◆ **Information supplied**
___
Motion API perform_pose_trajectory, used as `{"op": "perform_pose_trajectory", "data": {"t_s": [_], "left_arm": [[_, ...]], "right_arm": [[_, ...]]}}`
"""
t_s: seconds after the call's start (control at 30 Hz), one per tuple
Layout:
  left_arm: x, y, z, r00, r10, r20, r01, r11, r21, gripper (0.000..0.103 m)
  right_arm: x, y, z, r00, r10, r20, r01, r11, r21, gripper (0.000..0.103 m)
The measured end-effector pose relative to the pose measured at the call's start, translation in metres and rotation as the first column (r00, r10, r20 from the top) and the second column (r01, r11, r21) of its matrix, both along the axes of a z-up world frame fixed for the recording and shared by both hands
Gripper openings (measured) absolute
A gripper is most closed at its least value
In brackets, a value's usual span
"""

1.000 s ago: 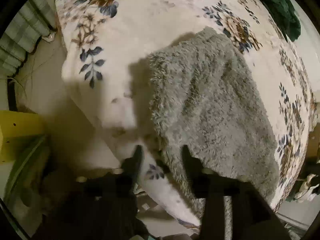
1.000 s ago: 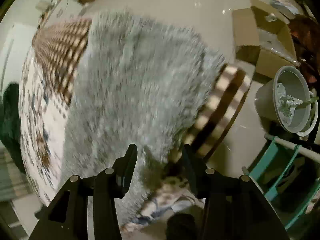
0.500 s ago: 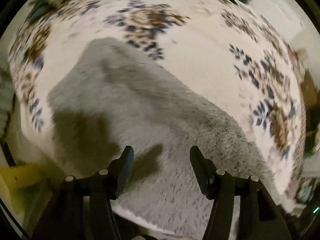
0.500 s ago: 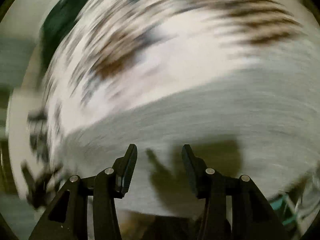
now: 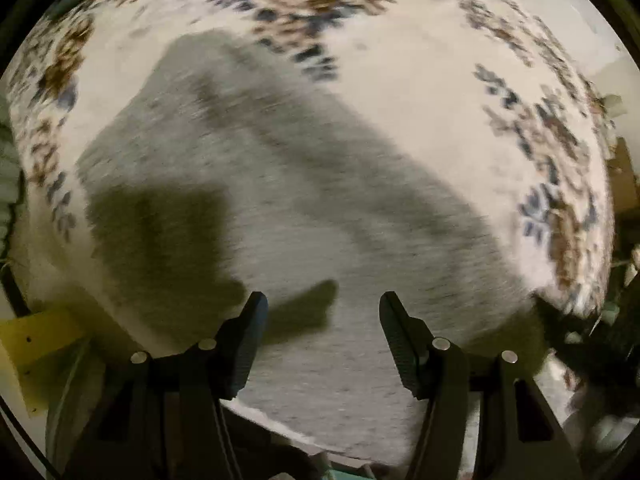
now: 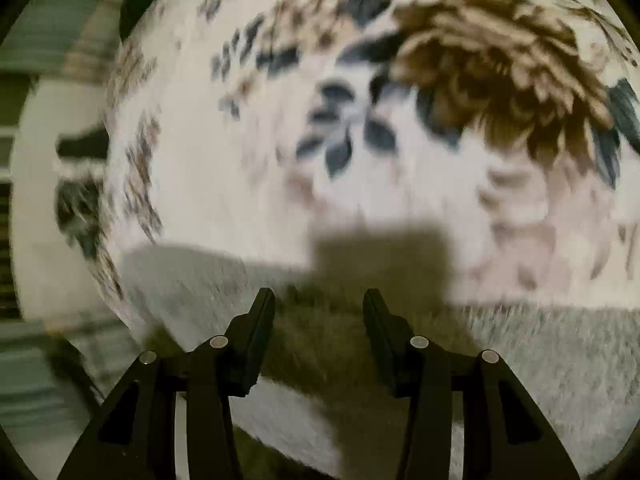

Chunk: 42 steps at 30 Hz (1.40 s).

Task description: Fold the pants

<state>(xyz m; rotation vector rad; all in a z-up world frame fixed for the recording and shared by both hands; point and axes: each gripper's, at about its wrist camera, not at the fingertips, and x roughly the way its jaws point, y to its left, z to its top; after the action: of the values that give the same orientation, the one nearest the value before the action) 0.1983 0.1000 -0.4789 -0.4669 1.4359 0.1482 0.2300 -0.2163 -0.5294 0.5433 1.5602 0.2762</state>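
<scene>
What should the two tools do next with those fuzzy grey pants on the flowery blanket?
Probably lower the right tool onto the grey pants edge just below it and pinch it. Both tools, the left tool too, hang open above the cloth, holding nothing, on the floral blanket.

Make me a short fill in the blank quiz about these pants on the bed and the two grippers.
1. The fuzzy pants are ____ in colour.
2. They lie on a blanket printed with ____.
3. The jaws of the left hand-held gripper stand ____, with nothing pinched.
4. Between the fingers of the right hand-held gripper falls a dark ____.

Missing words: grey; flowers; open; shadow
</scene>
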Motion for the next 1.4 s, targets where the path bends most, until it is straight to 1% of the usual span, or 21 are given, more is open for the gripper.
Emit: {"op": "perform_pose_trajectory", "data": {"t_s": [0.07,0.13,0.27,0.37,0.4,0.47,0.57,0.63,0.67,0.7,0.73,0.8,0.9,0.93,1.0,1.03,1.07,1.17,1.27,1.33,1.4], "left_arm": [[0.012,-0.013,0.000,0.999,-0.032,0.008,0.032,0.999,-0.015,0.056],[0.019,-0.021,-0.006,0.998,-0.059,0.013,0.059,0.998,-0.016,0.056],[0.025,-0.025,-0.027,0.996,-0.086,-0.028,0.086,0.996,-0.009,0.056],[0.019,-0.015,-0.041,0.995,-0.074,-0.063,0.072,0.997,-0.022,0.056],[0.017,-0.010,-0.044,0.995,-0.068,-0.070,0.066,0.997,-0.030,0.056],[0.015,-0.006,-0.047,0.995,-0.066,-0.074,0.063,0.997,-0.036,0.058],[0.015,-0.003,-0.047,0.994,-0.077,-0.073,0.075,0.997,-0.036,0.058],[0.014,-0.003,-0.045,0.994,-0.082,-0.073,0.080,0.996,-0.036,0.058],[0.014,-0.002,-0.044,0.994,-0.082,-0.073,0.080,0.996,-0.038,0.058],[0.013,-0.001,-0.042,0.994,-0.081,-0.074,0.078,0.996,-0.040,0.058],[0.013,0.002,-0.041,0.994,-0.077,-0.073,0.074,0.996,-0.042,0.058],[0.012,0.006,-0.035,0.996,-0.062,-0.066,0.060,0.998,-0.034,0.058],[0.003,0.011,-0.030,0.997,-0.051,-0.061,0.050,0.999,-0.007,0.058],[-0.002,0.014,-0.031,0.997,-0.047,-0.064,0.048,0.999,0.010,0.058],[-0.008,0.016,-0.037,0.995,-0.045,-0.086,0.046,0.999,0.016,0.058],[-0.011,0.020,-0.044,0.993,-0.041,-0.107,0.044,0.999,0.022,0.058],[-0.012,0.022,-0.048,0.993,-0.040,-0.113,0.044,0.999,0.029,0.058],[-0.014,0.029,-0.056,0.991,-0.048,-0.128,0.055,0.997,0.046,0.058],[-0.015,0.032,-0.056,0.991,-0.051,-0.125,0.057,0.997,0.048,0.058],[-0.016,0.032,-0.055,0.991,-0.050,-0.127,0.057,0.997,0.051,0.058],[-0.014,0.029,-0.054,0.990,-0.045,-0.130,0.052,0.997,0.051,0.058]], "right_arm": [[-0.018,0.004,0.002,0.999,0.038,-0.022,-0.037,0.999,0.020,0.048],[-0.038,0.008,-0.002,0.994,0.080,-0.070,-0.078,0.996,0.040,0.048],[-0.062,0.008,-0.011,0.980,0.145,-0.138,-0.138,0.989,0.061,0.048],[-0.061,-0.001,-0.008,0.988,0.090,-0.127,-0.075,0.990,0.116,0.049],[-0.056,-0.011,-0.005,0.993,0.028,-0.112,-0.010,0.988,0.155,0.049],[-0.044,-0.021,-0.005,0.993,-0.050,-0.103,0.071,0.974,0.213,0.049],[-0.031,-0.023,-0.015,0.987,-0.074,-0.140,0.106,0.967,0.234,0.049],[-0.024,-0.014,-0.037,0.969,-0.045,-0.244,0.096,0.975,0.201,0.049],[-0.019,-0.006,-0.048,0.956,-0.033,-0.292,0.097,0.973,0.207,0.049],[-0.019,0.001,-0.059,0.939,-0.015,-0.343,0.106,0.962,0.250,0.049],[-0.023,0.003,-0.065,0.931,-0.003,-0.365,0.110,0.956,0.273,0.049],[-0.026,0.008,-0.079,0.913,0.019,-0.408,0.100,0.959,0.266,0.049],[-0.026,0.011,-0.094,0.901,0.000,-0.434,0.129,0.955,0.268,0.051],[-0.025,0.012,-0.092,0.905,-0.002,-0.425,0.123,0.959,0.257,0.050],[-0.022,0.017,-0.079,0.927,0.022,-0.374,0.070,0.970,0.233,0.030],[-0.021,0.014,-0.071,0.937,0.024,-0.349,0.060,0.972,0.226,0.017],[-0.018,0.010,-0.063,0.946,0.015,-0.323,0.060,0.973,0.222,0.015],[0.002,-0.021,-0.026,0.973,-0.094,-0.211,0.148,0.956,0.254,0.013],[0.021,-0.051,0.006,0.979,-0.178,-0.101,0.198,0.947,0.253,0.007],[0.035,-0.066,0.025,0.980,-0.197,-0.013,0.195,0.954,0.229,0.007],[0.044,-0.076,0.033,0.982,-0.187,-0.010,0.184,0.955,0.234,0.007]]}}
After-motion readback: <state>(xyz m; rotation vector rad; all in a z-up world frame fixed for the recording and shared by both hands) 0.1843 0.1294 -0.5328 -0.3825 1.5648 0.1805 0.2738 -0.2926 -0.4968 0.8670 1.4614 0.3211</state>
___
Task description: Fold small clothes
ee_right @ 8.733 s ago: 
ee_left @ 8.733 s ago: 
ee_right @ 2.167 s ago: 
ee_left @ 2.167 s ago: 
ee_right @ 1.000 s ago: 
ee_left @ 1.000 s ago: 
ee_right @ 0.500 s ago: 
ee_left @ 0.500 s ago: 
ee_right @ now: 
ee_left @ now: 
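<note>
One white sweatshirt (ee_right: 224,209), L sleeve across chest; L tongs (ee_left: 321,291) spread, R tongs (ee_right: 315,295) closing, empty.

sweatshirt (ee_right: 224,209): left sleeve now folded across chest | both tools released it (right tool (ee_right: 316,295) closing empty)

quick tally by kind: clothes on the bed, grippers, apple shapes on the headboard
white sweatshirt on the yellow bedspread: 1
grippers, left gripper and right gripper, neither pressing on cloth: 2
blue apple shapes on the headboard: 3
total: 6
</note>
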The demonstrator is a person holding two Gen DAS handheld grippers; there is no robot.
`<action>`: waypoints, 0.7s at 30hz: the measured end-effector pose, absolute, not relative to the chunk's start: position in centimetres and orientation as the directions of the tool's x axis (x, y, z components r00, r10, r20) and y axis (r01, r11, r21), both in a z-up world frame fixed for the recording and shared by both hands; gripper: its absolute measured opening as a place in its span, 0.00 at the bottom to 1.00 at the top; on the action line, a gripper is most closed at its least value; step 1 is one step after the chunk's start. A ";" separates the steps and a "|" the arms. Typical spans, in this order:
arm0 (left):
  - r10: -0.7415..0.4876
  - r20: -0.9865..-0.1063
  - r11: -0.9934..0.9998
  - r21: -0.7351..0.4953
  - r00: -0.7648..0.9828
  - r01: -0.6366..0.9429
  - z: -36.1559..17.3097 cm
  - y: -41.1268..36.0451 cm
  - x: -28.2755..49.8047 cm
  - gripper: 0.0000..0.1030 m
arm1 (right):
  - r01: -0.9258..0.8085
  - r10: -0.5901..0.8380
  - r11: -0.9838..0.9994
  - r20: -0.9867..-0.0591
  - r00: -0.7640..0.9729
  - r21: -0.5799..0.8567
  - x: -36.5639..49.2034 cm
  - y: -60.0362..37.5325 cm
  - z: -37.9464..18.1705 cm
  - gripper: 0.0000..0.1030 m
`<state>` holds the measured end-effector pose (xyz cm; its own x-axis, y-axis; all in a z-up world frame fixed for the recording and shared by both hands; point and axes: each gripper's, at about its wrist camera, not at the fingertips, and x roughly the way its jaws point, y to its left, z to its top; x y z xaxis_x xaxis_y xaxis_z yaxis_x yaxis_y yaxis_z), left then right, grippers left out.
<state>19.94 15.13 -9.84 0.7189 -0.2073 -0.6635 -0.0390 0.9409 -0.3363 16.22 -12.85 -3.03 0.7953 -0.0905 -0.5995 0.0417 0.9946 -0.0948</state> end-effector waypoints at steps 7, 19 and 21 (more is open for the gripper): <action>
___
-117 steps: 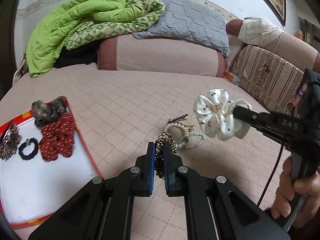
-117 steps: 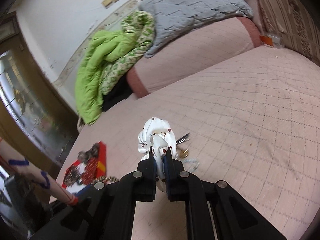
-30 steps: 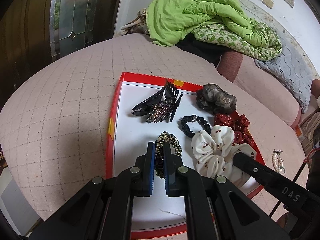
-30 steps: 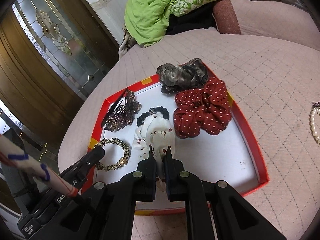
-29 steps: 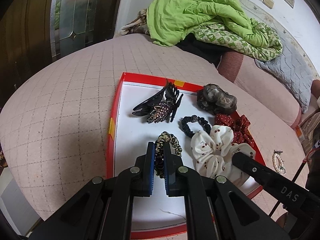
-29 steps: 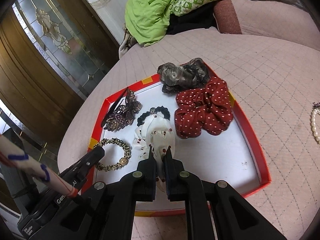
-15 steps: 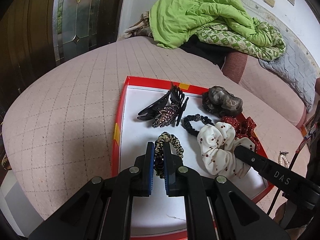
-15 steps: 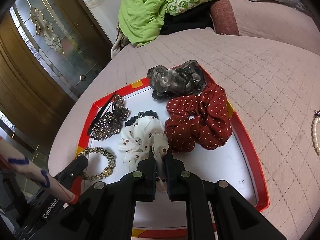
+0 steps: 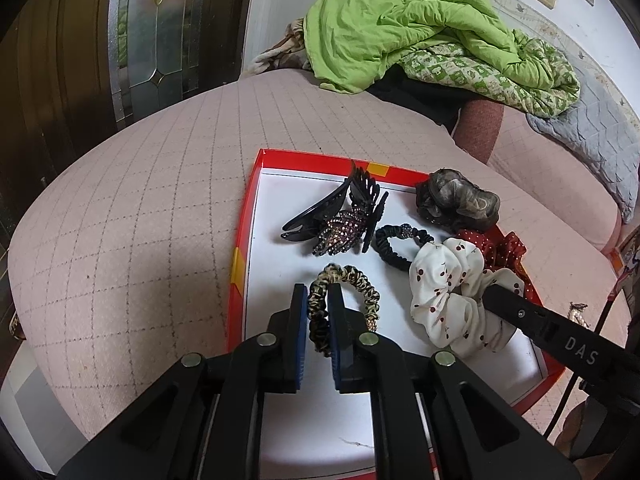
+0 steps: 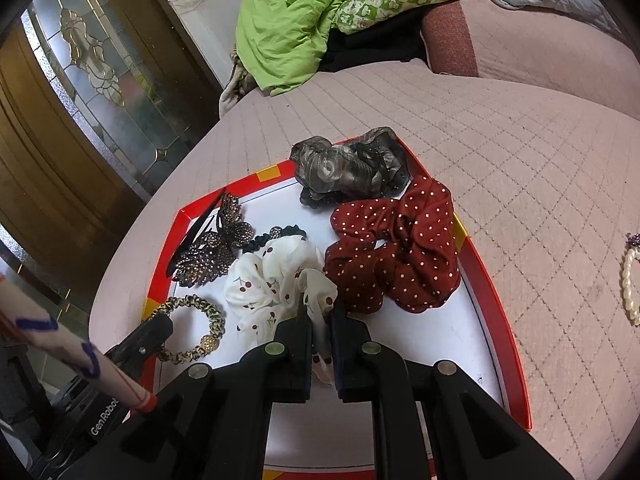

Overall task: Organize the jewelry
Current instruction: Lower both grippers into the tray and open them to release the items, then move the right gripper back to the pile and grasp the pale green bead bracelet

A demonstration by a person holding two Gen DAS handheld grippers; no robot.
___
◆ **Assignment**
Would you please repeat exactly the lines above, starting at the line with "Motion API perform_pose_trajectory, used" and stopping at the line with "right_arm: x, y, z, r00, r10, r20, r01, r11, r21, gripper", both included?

◆ **Written answer**
Motion API perform_pose_trajectory, used as `{"op": "perform_pose_trajectory", "data": {"t_s": [_], "left_arm": [[_, ...]], "right_arm": [[_, ...]]}}`
"""
t_s: seconds after the call's start (control at 30 Hz), one per tuple
Layout:
  left_arm: x, y, z, r00, r10, r20, r01, r11, r21, gripper (0.000..0.103 m)
  right_arm: x, y, z, r00, r10, r20, r01, r11, r21, gripper (0.000..0.103 m)

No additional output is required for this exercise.